Explainability Is Not Optional

When a decision affects a person, that person deserves an explanation. This is not a technical nicety. It is a basic principle of fairness.

If you are denied a mortgage, you have a right to know why. If your job application is rejected before a human ever reads it, you deserve to understand what happened. If your insurance claim is flagged as suspicious, someone should be able to tell you what triggered that flag.

AI systems, especially large ones, often cannot provide those explanations. They produce an output, but the path from input to output runs through millions of calculations that even the engineers who built the system cannot fully trace. The decision exists. The reasoning does not.

“The Algorithm Decided” Is Not an Answer

There is a phrase that is becoming more common in customer service and HR and finance. It goes like this: “I am sorry, but the system flagged your application.” Or: “Our algorithm determined you do not qualify.” Or simply: “The decision was automated.”

These are not answers. They are deflections. They tell the person that their situation was processed, not considered. They tell them that no one is responsible and no one can help them.

This is corrosive. It destroys trust in institutions. It makes people feel powerless.
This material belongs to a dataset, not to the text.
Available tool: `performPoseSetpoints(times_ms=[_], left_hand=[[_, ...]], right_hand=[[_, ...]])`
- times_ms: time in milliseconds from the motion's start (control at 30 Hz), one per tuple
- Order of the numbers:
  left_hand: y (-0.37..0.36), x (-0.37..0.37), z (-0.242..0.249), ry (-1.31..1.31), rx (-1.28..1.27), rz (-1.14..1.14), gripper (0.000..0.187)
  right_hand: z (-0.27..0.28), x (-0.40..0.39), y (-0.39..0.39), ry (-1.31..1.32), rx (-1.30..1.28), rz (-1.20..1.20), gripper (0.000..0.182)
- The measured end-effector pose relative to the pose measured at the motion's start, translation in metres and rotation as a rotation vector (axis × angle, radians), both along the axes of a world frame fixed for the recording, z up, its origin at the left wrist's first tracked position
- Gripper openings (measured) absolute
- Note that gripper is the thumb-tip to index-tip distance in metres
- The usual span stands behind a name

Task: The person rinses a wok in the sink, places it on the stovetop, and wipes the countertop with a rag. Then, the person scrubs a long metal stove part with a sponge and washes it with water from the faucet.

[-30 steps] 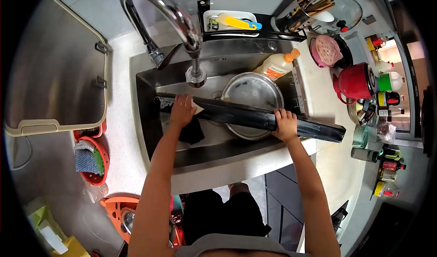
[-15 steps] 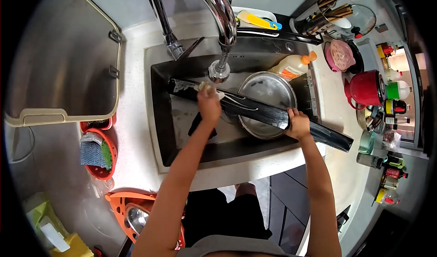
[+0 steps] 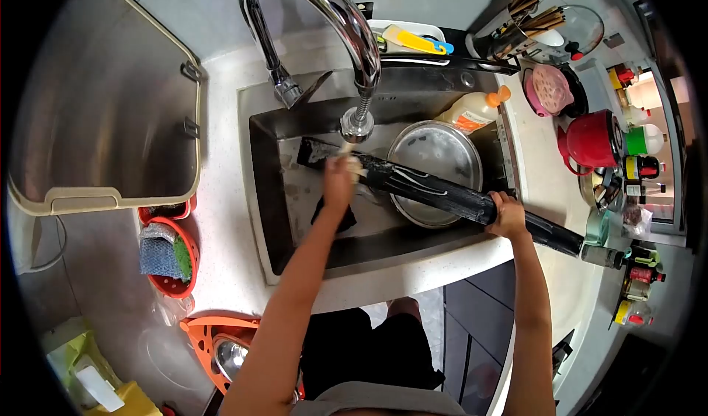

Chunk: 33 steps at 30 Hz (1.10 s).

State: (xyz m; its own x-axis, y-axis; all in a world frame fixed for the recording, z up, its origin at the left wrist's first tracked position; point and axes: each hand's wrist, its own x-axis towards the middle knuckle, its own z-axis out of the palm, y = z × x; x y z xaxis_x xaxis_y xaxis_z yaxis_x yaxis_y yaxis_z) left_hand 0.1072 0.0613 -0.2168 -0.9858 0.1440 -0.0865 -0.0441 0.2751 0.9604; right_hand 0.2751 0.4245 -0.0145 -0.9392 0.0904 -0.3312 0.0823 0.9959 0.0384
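Note:
A long black panel (image 3: 420,182) streaked with white suds lies slantwise over the sink (image 3: 369,265), its right end jutting past the rim above the counter. My right hand (image 3: 507,215) is wrapped around the panel right of its middle. Near the upper left end, my left hand (image 3: 340,184) is closed on a pale cloth-like piece (image 3: 357,168) pressed against the panel; the hand is slightly blurred. Beneath the panel sits a round metal pan (image 3: 435,154), partly hidden. A black cloth-like item (image 3: 339,217) rests on the sink floor below my left hand.
The chrome faucet (image 3: 357,123) hangs just above my left hand. A soap bottle (image 3: 472,111) with an orange pump stands at the sink's back right. A red kettle (image 3: 594,143) is on the right counter, and a red basket (image 3: 173,287) with sponges is on the left.
The panel has shifted right and slightly down, with my right hand still gripping it. My left hand and the pale piece have moved a little down and right. The view has also shifted slightly.

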Motion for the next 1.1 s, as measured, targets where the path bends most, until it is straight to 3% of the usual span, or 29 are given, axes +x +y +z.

And it creates a growing class of decisions that cannot be appealed, reviewed, or corrected, because there is no human who made them and no human who owns them.
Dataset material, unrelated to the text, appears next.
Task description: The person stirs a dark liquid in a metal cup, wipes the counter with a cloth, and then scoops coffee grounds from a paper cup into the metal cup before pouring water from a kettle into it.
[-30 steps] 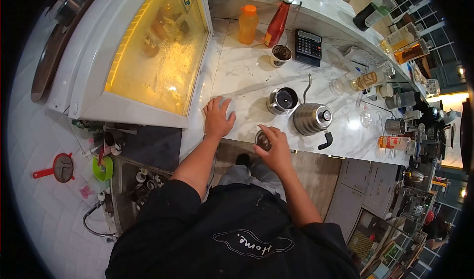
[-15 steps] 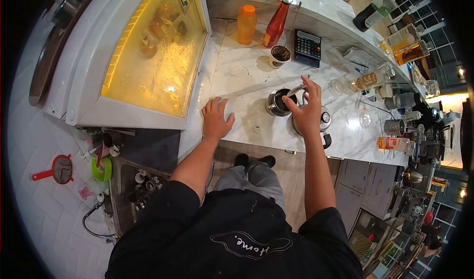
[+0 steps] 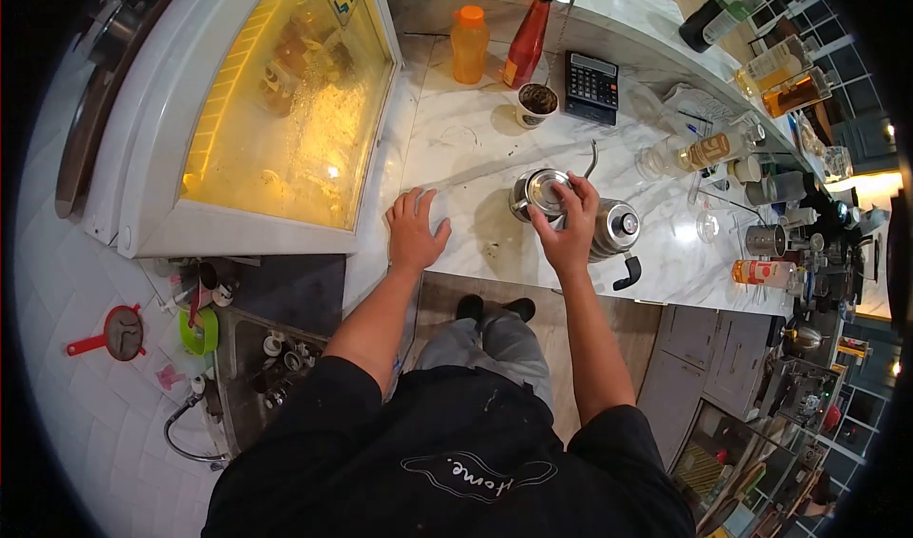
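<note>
My right hand [image 3: 568, 229] has its thumb and fingers on a round metal lid [image 3: 546, 191]. The lid lies flat over the top of a small shiny steel pot [image 3: 518, 205] and hides what is inside. Close beside it stands a steel gooseneck kettle [image 3: 613, 229], its thin spout [image 3: 592, 160] pointing away and its black handle toward me. My left hand [image 3: 415, 232] rests on the marble counter, fingers spread, holding nothing.
Beyond the pot stand a paper cup of dark grounds [image 3: 537, 105], an orange bottle [image 3: 470, 48], a red bottle [image 3: 529, 39] and a calculator [image 3: 591, 86]. A glass-fronted display case [image 3: 285, 110] borders the left side. Bottles and jars [image 3: 704, 153] crowd the right.
My right hand has brought the lid down and left onto the steel pot, from a tilted hold that left the dark inside showing. My left hand stays on the counter.
</note>
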Tool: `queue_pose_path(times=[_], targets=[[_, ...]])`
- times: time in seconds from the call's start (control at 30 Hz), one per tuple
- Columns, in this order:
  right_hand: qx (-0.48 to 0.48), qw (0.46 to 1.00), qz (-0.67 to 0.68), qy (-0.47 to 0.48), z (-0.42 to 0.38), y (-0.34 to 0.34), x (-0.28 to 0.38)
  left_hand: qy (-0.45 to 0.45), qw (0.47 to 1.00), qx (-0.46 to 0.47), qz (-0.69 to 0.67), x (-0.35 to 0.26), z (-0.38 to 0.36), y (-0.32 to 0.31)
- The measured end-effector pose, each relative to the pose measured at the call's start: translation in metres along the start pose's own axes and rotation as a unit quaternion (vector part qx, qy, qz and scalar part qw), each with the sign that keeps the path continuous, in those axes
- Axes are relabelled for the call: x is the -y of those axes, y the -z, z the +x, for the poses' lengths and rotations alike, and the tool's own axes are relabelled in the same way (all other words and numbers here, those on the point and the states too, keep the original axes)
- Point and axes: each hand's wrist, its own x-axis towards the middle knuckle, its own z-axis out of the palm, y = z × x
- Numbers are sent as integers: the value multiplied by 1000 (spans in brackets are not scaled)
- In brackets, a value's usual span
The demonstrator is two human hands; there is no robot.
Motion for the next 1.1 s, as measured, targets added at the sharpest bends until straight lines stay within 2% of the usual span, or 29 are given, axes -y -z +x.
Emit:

Human Oversight Means Someone Can Always Explain

When a human is in the loop, the situation is fundamentally different. A human can look at a decision and explain their reasoning. They can say, “I looked at your application and here is what I saw.” They can be questioned. They can be wrong and then corrected.

This is not about slowing things down. AI can still do the analysis. It can still surface the relevant data. But a human reviews the outcome and takes ownership of it. That ownership is what makes the decision legitimate.

Accountability requires a person. Not a system. Not a policy. A person who can say, “I reviewed this, and here is my reasoning, and I am willing to stand behind it.”

The Trust Problem Is Already Here

We are not talking about a future risk. The trust problem is already here. People are already being denied opportunities by systems they cannot challenge. Employees are already being monitored and scored by algorithms their managers do not understand. Customers are already receiving decisions that feel arbitrary and unjust.

The companies that will earn long-term trust are the ones that keep humans accountable for outcomes. They use AI to process information faster. But they keep a person in the loop who can look someone in the eye and explain what happened and why. That is not a limitation of the technology. That is the whole point.